+++ Available data +++

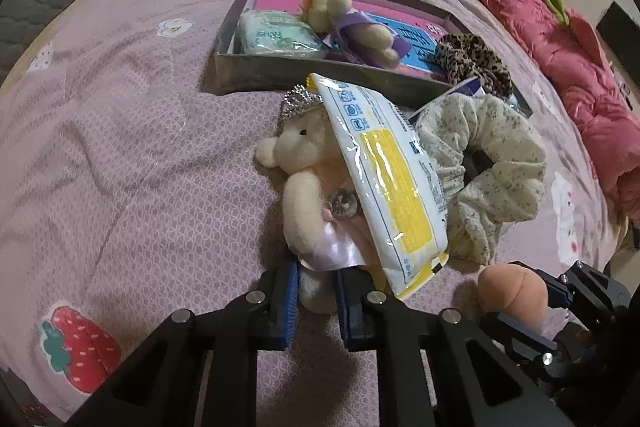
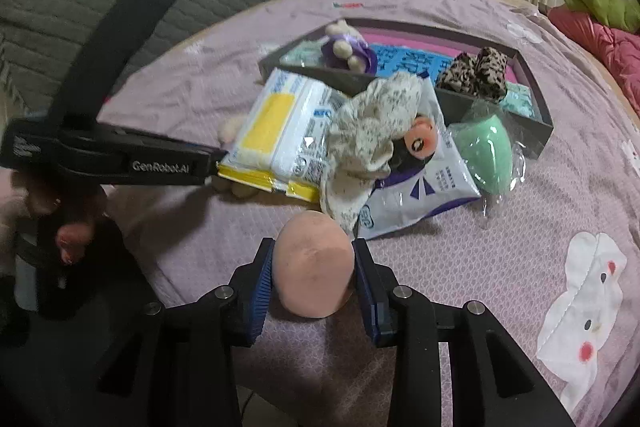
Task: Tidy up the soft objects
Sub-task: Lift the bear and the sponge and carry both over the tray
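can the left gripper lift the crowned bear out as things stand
Probably, but not cleanly. The left gripper is already closed around the crowned bear's legs, so the hold is there. The yellow wipes pack lies across its body, though, and would likely slide off or get dragged along.

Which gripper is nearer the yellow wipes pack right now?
Left. The left gripper sits closed around the crowned plush bear's foot, right under the yellow wipes pack. The right gripper holds the peach sponge, off to the pack's side.
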The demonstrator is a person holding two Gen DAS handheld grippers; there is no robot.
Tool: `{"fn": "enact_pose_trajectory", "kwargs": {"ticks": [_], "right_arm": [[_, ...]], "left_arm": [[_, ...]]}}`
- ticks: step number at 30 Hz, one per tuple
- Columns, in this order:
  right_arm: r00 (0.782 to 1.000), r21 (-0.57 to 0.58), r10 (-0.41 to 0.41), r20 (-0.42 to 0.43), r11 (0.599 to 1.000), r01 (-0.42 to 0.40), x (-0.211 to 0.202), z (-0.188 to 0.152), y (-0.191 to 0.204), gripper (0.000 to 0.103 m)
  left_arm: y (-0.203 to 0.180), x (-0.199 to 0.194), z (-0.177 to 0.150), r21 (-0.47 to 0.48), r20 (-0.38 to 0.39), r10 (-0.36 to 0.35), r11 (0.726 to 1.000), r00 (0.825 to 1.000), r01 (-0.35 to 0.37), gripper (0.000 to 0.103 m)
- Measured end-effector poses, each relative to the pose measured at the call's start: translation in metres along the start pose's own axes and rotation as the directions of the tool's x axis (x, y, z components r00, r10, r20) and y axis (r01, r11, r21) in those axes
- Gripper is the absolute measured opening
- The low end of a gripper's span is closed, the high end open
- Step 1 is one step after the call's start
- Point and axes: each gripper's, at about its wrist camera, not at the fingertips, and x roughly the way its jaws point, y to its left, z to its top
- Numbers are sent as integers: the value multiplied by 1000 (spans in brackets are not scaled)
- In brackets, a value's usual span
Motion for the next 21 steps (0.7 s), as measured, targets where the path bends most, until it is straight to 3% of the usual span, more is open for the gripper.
{"fn": "enact_pose_trajectory", "kwargs": {"ticks": [7,16,21], "right_arm": [[992,24,15,123,1000,-18,-23,7,-6,39],[978,53,-20,206,999,9,-40,9,-13,39],[967,74,-48,252,997,30,-49,11,-21,39]], "left_arm": [[5,-15,-3,-18,29,-15,1000,999,15,15],[14,-32,-6,-49,60,-4,999,998,7,14],[12,-47,-3,-44,115,17,999,993,-13,13]]}}
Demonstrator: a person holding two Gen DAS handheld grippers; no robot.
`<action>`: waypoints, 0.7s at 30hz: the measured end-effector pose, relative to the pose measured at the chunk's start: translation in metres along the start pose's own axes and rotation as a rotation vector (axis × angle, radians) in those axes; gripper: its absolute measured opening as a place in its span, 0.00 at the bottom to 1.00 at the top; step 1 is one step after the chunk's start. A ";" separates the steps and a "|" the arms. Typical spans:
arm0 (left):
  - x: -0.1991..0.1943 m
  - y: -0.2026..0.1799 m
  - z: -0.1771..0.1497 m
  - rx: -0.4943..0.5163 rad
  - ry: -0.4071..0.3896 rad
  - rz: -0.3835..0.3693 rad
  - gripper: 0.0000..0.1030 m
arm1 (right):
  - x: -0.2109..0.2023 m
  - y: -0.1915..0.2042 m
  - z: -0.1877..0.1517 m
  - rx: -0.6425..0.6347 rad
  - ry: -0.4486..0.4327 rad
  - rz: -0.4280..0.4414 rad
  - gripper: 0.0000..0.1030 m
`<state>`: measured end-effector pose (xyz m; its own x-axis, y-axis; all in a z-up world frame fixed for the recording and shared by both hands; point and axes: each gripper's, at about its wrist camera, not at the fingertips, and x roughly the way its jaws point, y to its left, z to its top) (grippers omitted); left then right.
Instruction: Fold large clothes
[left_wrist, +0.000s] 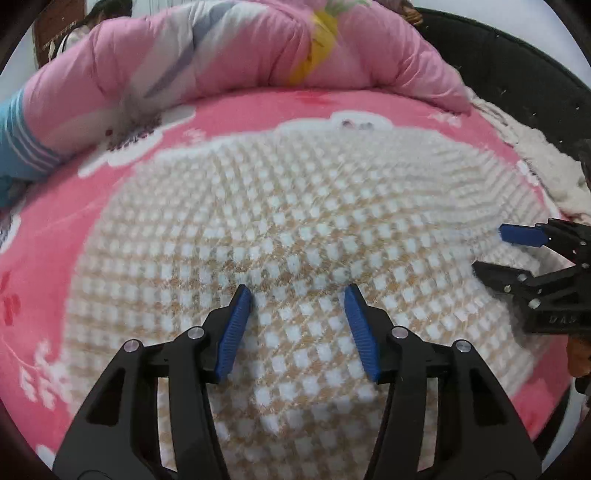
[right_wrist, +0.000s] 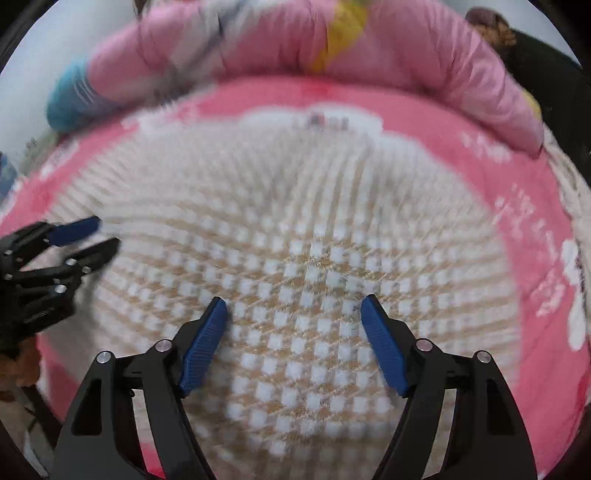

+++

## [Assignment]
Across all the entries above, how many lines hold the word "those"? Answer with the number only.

## [Problem solution]
2